Ей следовало бы сказать, что это обстоятельство проясняет дело. Но у г-жи де Беарн был свой взгляд на вещи.
— Итак, сударыня, вы уверены, что ничего не должны Салюсам? — спросил Жан.
— Да, господин виконт, — с жаром отвечала г-жа де Беарн, — я убеждена в своей правоте.
— Знаете, что я вам скажу, Жан, — убежденно заговорила Дюбарри, обратившись к своему брату, — это рассуждение графини де Беарн совершенно меняет суть дела.
— Да, совершенно, сударыня, — согласился Жан.
— И не в пользу моих противников, — подхватила старая сутяга. — Выражения, в которых составлено завещание Гастона Четвертого, вполне недвусмысленны: «Я никому ничего не должен».

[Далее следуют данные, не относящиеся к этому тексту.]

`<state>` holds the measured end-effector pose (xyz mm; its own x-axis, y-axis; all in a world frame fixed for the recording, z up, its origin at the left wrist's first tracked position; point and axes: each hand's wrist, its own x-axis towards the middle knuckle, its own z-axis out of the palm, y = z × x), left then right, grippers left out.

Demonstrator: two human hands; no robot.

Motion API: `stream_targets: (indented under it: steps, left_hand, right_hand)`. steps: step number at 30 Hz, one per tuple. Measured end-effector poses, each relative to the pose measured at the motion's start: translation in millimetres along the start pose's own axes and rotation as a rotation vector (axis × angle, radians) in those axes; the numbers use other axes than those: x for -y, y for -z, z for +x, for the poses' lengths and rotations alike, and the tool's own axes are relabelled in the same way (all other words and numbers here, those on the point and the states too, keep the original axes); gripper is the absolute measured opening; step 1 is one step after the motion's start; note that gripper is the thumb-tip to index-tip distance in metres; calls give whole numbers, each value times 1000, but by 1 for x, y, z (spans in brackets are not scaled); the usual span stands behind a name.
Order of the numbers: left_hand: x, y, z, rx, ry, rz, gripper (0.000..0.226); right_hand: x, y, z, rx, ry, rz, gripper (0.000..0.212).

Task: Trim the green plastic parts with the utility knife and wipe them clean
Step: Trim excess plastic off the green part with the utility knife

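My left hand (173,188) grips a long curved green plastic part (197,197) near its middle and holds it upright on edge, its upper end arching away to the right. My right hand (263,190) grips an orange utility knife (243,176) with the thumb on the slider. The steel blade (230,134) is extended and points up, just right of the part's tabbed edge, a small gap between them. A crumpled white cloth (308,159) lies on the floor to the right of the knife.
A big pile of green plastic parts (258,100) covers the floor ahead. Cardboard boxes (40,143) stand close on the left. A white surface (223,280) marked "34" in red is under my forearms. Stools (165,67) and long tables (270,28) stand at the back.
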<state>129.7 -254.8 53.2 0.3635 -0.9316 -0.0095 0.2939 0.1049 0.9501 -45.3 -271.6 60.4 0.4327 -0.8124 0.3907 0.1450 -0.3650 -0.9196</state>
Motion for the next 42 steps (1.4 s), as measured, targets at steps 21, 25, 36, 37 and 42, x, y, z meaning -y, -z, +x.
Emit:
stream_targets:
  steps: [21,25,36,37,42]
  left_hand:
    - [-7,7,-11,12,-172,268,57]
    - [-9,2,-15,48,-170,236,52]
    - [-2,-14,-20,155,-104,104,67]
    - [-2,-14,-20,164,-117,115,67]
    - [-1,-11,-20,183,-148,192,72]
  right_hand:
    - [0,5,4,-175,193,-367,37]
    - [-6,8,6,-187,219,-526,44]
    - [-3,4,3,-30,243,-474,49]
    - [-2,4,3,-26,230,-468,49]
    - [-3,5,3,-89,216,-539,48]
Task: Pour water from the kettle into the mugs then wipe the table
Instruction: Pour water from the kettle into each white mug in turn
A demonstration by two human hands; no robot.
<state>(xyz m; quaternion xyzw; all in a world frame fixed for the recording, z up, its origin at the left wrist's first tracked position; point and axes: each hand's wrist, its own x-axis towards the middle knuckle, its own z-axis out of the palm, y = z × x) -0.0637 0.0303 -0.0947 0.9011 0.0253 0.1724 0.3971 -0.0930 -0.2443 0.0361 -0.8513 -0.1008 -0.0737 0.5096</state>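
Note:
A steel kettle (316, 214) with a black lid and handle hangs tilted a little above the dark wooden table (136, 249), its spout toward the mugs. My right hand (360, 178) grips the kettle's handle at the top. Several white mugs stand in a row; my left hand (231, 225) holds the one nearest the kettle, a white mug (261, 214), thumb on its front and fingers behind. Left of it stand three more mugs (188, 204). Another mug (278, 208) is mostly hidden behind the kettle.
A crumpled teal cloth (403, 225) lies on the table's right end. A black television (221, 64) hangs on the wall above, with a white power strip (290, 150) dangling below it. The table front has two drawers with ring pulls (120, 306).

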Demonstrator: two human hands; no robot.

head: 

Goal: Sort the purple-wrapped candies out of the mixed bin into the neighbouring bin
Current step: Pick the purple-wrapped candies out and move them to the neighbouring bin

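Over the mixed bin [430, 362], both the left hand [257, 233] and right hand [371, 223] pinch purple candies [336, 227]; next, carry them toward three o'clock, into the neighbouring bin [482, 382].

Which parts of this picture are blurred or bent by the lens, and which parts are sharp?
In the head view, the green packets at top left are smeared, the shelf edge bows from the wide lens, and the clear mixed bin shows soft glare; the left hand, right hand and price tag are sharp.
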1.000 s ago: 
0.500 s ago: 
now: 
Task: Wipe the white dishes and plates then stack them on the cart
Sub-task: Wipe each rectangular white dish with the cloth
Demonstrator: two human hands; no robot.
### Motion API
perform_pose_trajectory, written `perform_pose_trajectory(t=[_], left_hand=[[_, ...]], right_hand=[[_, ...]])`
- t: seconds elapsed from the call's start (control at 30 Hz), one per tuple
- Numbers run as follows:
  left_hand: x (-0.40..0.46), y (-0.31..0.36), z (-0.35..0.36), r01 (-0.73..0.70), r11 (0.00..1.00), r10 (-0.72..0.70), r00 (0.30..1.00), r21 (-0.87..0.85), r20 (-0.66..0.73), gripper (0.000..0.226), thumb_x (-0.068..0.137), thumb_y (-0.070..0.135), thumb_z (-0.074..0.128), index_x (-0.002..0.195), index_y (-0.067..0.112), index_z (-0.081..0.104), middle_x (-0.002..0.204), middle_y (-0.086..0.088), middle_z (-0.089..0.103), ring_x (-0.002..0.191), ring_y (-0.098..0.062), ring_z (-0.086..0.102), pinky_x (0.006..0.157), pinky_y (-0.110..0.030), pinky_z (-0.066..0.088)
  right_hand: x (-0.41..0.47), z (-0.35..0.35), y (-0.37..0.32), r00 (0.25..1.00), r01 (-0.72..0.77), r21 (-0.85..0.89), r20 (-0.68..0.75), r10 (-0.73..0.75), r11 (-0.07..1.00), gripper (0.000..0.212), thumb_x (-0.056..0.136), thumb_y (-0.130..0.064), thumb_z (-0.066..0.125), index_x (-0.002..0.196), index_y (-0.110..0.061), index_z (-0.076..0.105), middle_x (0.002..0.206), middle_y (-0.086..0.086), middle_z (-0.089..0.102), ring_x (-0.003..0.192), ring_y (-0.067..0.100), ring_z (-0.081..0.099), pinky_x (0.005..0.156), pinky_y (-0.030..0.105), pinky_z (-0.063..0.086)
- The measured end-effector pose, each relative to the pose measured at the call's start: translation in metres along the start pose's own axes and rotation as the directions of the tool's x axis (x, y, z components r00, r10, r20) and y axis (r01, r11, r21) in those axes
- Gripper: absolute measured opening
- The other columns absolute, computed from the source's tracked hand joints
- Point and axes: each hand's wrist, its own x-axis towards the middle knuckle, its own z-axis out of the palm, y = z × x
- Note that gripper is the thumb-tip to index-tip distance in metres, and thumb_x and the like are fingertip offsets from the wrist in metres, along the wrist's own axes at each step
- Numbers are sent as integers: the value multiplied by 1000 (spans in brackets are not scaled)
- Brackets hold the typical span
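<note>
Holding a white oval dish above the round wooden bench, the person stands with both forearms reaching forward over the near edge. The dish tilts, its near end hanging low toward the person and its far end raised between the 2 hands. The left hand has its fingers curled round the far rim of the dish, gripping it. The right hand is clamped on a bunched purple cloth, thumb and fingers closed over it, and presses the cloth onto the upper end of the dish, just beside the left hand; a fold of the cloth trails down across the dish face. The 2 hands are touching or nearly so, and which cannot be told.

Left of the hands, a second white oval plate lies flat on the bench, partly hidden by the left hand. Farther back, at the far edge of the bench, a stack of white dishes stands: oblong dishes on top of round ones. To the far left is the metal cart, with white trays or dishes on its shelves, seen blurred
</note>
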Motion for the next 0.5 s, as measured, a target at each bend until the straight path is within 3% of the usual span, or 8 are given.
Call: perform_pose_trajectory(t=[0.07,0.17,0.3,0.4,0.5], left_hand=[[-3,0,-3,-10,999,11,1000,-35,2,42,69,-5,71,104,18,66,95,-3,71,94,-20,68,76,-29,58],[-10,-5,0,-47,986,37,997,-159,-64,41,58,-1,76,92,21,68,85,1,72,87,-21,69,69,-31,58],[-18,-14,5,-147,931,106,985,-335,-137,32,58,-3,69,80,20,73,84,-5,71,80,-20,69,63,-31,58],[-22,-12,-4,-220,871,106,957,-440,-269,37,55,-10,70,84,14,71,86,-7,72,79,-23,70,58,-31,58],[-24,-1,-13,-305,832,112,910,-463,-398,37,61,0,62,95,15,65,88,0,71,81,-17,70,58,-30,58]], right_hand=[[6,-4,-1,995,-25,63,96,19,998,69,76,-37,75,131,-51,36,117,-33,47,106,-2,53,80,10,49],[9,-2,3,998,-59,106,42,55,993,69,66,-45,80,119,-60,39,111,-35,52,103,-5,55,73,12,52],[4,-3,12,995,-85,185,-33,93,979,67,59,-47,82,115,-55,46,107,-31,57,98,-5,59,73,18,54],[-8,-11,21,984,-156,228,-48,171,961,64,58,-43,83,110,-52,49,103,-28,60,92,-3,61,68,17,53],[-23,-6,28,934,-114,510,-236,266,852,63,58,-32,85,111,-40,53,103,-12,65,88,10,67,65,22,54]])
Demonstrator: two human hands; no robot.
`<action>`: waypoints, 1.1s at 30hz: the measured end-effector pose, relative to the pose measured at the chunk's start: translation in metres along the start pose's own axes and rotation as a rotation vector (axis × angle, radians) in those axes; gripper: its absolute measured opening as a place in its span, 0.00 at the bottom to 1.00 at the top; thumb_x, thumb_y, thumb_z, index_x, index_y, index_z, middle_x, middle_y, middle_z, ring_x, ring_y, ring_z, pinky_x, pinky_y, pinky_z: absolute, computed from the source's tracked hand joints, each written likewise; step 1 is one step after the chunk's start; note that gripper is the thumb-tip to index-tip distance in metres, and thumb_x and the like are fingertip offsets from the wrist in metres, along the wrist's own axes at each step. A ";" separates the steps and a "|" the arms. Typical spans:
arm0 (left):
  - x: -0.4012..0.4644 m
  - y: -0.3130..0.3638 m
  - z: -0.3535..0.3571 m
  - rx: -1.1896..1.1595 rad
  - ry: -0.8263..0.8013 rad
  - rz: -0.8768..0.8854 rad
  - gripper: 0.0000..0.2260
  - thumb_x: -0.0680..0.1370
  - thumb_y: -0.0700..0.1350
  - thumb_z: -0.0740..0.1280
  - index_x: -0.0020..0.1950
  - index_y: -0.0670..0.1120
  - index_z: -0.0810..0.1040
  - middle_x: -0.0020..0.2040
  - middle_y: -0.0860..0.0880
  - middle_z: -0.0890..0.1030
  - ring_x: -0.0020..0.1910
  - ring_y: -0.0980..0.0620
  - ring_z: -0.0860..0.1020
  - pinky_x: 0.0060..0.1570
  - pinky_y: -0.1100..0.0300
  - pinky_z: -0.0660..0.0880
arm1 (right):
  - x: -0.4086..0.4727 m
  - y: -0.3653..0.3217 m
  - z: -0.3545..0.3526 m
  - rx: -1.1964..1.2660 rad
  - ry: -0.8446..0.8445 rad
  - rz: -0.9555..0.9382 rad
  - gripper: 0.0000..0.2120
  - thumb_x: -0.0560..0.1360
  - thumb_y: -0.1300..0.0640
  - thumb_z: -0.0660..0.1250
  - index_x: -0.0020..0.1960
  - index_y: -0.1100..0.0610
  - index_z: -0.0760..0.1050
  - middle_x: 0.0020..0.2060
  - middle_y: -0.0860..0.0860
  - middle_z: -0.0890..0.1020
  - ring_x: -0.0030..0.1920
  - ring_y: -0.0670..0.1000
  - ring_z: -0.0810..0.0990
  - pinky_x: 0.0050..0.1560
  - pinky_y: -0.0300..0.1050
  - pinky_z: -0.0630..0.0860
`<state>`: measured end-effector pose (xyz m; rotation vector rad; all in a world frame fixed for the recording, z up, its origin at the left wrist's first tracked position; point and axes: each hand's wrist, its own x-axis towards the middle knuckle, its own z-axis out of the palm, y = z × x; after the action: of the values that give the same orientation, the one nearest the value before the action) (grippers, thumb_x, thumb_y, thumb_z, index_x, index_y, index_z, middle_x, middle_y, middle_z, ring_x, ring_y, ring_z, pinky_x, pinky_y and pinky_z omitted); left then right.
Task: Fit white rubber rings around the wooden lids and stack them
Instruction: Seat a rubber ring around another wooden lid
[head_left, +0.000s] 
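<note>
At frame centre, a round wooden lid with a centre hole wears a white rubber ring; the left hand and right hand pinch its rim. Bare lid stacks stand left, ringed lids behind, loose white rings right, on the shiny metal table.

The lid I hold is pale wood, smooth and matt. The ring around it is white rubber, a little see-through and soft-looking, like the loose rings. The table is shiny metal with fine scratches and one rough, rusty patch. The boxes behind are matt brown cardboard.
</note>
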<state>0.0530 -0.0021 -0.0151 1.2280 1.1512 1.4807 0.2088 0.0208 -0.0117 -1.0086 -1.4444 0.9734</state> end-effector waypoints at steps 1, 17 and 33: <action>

— Это не только очевидно, но и вполне логично, — заметил Жан. — Он расплатился со всеми долгами, следовательно, никому ничего не должен.
— Итак, он уплатил, — повторила Дюбарри.
— Ах, почему мой судья не вы? — вскричала старуха.
— В былые времена в подобных случаях не стали бы прибегать к помощи юристов, а Божий суд мгновенно разрешил бы это дело, — заявил виконт Жан. — Для меня правота этого дела настолько очевидна, что, клянусь, если бы подобный образ действий был еще в обычае, то я стал бы защитником госпожи графини.
— Благодарю вас!
— Именно так. Впрочем, я поступил бы только так, как мой предок Дюбарри-Мур, имевший честь породниться с королевской семьей Стюартов; когда он вышел на ристалище в защиту юной и прекрасной Эдит Скарборо, он взял своего противника за горло и вырвал у него признание в том, что тот солгал. К несчастью, — продолжал виконт со вздохом сожаления, — сейчас другое время: отстаивая свои права, дворянин вынужден обращаться за помощью к крючкотворам, неспособным понять такие ясные слова: «Я никому ничего не должен».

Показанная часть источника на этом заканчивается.